Thank you for sticking with me through a week of posts about the Seven Kingdoms Trilogy! I hope you have enjoyed the posts as much as I enjoyed reading the books—and then dissecting them from a writer’s standpoint! Today we reach the final installment of Seven Kingdoms, Bitterblue, which is the sequel to Graceling, set eight years after the conclusion of that book and forty-eight years after the end of Fire.
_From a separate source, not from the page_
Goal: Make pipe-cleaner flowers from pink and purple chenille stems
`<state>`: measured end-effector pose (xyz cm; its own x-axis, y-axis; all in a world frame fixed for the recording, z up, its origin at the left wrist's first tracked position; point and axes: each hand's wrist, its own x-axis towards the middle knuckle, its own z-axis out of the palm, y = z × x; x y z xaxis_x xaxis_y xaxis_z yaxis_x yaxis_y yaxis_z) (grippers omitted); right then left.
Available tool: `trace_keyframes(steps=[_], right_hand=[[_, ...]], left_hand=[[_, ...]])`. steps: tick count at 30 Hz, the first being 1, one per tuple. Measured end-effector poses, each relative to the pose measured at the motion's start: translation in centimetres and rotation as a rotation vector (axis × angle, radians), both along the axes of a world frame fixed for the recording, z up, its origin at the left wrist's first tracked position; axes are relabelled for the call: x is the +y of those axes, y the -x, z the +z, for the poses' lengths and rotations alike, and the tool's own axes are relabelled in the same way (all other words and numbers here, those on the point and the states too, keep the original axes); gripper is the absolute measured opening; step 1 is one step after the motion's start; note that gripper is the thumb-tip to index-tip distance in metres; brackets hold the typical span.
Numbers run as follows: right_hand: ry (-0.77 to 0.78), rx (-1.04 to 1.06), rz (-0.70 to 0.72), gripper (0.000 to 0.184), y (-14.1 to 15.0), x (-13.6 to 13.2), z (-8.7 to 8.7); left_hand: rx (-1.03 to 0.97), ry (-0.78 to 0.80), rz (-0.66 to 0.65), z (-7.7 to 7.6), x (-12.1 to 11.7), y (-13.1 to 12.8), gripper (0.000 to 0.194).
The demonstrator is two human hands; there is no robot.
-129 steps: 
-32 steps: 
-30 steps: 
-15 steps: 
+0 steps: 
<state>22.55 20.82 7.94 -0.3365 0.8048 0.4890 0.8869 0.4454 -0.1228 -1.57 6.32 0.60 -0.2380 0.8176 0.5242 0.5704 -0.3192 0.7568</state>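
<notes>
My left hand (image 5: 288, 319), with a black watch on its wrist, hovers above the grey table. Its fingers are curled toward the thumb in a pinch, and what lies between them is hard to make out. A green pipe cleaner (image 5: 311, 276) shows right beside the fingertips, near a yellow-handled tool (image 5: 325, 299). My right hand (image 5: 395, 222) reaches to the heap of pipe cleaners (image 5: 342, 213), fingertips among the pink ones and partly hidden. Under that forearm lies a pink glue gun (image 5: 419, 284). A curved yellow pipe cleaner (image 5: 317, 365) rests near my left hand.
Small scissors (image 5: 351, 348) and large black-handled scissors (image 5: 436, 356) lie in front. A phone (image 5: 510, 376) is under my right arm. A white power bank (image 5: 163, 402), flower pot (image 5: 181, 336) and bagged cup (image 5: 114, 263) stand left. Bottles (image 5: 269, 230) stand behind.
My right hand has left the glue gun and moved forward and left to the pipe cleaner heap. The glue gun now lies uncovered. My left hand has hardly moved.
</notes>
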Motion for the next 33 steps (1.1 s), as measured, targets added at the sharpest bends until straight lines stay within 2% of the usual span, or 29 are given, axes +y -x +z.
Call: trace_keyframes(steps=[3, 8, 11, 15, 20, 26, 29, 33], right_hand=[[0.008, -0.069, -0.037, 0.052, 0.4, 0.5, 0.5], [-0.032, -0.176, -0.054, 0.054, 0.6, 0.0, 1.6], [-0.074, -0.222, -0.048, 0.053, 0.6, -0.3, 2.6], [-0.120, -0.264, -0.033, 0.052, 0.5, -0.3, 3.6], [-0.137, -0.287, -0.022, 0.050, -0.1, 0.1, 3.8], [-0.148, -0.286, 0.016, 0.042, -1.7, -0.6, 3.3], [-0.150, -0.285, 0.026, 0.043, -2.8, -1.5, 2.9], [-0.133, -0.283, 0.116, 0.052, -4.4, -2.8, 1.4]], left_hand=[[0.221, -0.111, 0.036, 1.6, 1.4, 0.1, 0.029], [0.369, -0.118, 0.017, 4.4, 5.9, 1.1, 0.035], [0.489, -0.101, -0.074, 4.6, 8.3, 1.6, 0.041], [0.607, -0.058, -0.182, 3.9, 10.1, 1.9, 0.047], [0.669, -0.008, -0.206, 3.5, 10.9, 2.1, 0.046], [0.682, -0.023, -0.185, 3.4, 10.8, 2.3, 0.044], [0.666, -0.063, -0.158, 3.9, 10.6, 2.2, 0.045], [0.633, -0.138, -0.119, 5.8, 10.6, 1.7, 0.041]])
EIGHT years ago, Princess Bitterblue and her mother, Queen Ashen, escaped the evil clutches of her father, King Leck of Monsea in the Seven Kingdoms. Ashen was killed in the escape attempt, but Bitterblue survived and went on to assume the throne of Monsea at age ten. Now, though, Bitterblue is Queen of a nation with many problems. Leck was a tyrannical, sadistic ruler and had the Grace, or supernatural talent, of deception. During his thirty-five years as King, Leck’s Grace forced his subjects to accept every word he spoke as truth, rendering them completely unable to think for themselves. Bitterblue wants to set things right, but her advisers seem determined to drown her in useless tasks, refusing to answer her questions about Leck’s reign or even allow her to make amends for his wrongdoing. Frustration leads Bitterblue to devise her own way to seek the truth, and she discovers that Leck’s cruelty went far beyond her wildest dreams. Not only that, there are those in Bitterblue’s court who would rather see her killed than expose the truth about her father.
MAPPING is an important part of world-building. It keeps the writer from geographical inconsistencies–and the need to edit for those inconsistencies! Maps also help the reader visualize the setting. Kristin Cashore‘s mapping is second to none, with double-page maps of Bitterblue’s castle and rooms, Leck’s rooms, the East City, the Seven Kingdoms as a whole, and more. I am a huge fan of maps in fantasy books, and when I purchased my copy of Bitterblue, I spent an hour in the Barnes & Noble café just ogling the maps. Ironically, on that same day, Joshua did a great post on world-building and maps. If you haven’t already, please take a minute to go check it out!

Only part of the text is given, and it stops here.